Work instructions =
Print the listing below exactly, images excluded.

Given data =
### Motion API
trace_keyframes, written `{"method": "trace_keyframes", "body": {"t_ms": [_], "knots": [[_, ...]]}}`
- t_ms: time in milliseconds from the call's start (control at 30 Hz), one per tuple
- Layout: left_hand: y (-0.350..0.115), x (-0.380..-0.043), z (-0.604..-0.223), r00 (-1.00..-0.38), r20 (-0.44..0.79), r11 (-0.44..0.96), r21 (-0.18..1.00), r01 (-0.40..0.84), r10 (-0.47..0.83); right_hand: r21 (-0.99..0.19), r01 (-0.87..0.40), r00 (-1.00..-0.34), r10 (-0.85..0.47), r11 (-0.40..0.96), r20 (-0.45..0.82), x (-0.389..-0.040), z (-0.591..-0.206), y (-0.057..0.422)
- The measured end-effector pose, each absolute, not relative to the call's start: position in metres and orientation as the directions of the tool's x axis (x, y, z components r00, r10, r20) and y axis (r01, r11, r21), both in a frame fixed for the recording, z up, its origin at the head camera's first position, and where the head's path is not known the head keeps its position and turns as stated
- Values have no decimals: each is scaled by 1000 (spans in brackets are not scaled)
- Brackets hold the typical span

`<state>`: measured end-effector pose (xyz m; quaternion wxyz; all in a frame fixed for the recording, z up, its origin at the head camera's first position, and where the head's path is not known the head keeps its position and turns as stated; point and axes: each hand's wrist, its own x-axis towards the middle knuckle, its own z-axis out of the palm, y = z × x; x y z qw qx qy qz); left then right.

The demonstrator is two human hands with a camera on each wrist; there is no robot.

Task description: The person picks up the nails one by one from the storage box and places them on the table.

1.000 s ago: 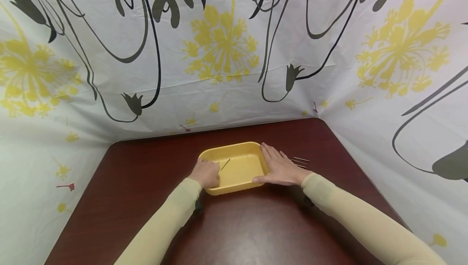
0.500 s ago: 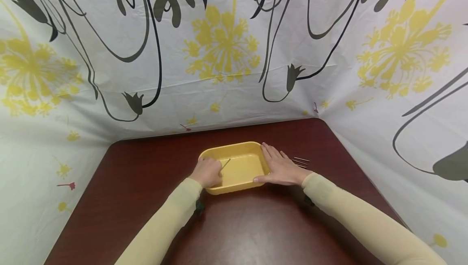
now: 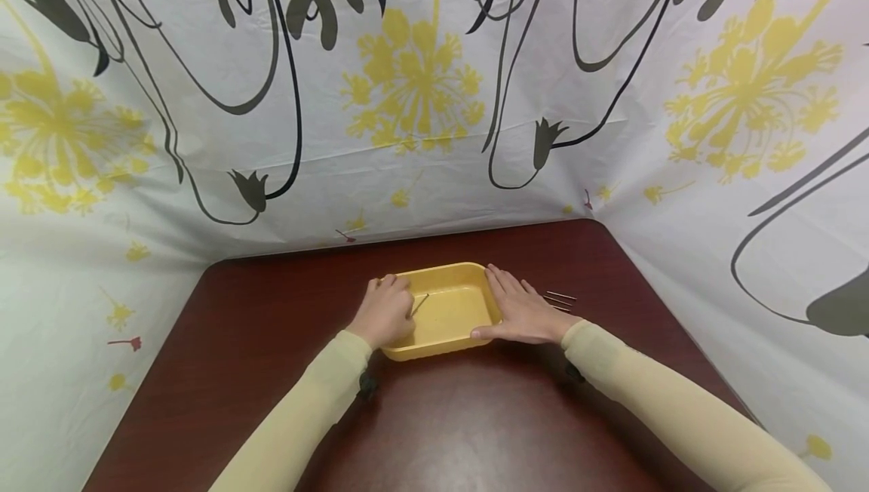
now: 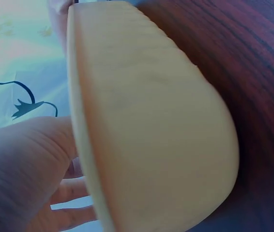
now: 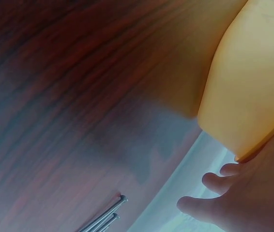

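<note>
A yellow plastic tray (image 3: 453, 318) with rounded corners sits on the table. My left hand (image 3: 385, 315) is bent over its left end, with the fingers over the inside. Beyond the rim in the left wrist view, the left fingers (image 4: 74, 189) are partly visible. One nail (image 3: 421, 303) lies slanted in the tray, its lower end right beside the left hand; whether the fingers pinch it is hidden. My right hand (image 3: 524, 315) rests against the tray's right end, fingers straight along the outside and thumb on the near rim.
Several nails (image 3: 560, 300) lie on the table just right of the right hand; their heads show in the right wrist view. The dark red-brown table (image 3: 285, 341) is bordered by a patterned white cloth (image 3: 434, 198) behind and at both sides.
My left hand has risen slightly and shifted toward the far rim, its knuckles now higher. The tray, the slanted nail and my right hand have stayed in place.
</note>
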<state>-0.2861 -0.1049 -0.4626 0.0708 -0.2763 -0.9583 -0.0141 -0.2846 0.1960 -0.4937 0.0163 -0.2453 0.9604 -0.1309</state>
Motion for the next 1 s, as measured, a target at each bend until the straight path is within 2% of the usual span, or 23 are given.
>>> {"method": "trace_keyframes", "body": {"t_ms": [567,1000], "knots": [[-131,-284,-436,-854,174,860,69,506,489,-270,-464,-880,-475,844,28,-283,-492,196],[-170,-285,-423,-856,227,867,79,492,465,-285,-453,-883,-469,845,13,-285,-486,194]]}}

Exercise result =
### Motion API
trace_keyframes, written `{"method": "trace_keyframes", "body": {"t_ms": [_], "knots": [[_, ...]]}}`
- t_ms: time in milliseconds from the call's start (control at 30 Hz), one per tuple
- Layout: left_hand: y (-0.350..0.115), x (-0.380..-0.043), z (-0.604..-0.223), r00 (-1.00..-0.38), r20 (-0.44..0.79), r11 (-0.44..0.96), r21 (-0.18..1.00), r01 (-0.40..0.84), r10 (-0.47..0.83); right_hand: r21 (-0.99..0.19), r01 (-0.87..0.40), r00 (-1.00..-0.34), r10 (-0.85..0.47), r11 (-0.40..0.96), r20 (-0.45..0.82), x (-0.389..-0.040), z (-0.591..-0.206), y (-0.057..0.422)
- The measured end-effector pose, each absolute, not relative to the call's start: position in metres and orientation as the directions of the tool's x axis (x, y, z components r00, r10, r20) and y axis (r01, r11, r21), both in a frame fixed for the recording, z up, its origin at the head camera's first position, and where the head's path is not known the head keeps its position and turns as stated
- Values have no decimals: each is scaled by 1000 (spans in brackets are not scaled)
- Brackets hold the typical span

`<state>`: measured end-effector pose (xyz m; quaternion wxyz; all in a frame fixed for the recording, z up, its origin at the head camera's first position, and where the head's path is not known the head keeps its position and turns as stated; point and axes: each hand's wrist, its own x-axis towards the middle knuckle, its own z-axis out of the palm, y = z × x; x y z qw qx qy qz); left then right.

The demonstrator is two human hands with a camera on each wrist; there is no robot.

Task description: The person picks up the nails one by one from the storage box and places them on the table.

1.000 s ago: 
0.500 s ago: 
now: 
now: 
now: 

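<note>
A yellow plastic tray (image 3: 453, 318) with rounded corners sits on the table. My left hand (image 3: 385, 315) is bent over its left end, with the fingers over the inside. Beyond the rim in the left wrist view, the left fingers (image 4: 74, 189) are partly visible. One nail (image 3: 421, 303) lies slanted in the tray, its lower end right beside the left hand; whether the fingers pinch it is hidden. My right hand (image 3: 524, 315) rests against the tray's right end, fingers straight along the outside and thumb on the near rim.
Several nails (image 3: 560, 300) lie on the table just right of the right hand; their heads show in the right wrist view. The dark red-brown table (image 3: 285, 341) is bordered by a patterned white cloth (image 3: 434, 198) behind and at both sides.
My left hand has risen slightly and shifted toward the far rim, its knuckles now higher. The tray, the slanted nail and my right hand have stayed in place.
</note>
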<state>-0.2861 -0.1049 -0.4626 0.0708 -0.2763 -0.9583 -0.0141 -0.2846 0.1960 -0.4937 0.0163 -0.2453 0.9604 -0.1309</state>
Motion for the next 1 s, as measured, a target at each bend until the straight path is within 2% of the usual span, or 23 are given.
>>> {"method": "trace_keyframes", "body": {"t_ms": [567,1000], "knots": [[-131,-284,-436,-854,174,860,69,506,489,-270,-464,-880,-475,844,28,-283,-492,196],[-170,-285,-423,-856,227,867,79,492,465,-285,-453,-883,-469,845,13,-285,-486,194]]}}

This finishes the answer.